Andy Hardy Laughs All The Way To The Bank


In the late 1930s serial films were pared down to two devices, they either took exotic matters, usually with the focus on crime and presented them through engagingly familiar characters; or they took domestic drama and by presenting it as either farce or melodrama, made it appear as if it were something quite  exotic.





The most remarkable example of the dramatization of domestic lives was the saga of the Hardy Family, first seen in A Family Affair (1937) and substantially recast for the first of the fourteen movies in the series proper.



She's out of this world and out of his league.

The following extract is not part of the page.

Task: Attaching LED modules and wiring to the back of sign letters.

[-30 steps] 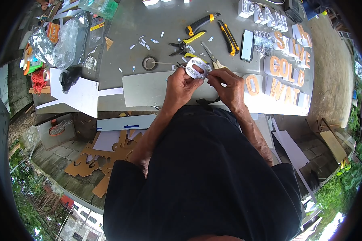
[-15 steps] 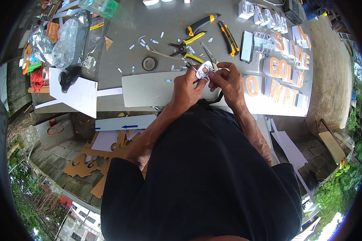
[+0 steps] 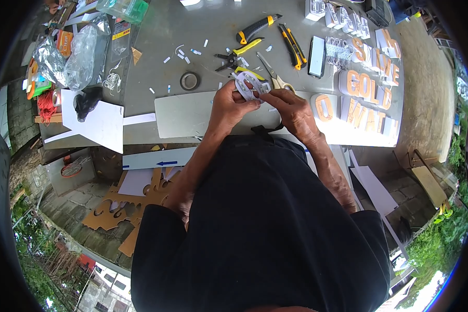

Andy Hardy's adventures in middle-class, small town America was the pet-project of Louis B, Mayer, who meticulously vetted the films, the best of which paired Mickey Rooney as Andy with Judy Garland. The MGM script department worked out Judge Hardy's salary precisely and tailored everything in the movies to fit the familial budget. Endearing and loving, with a father who was always right but never self-righteous, the Hardys were intended to epitomize the standards, if not the circumstances of the all-American family. In fact - the plot-lines are staggeringly exotic. Father is a judge who may inherit, albeit briefly, a huge fortune, or be mandated to Washington to head a committee.



Ah,  that Andy - what a cheapskate


Andy Hardy, the all-American spends an entire movie trying to gate-crash Manhattan's social elite. Since realities like debt are carefully excluded as plot devices, all that does remain is the extraordinary.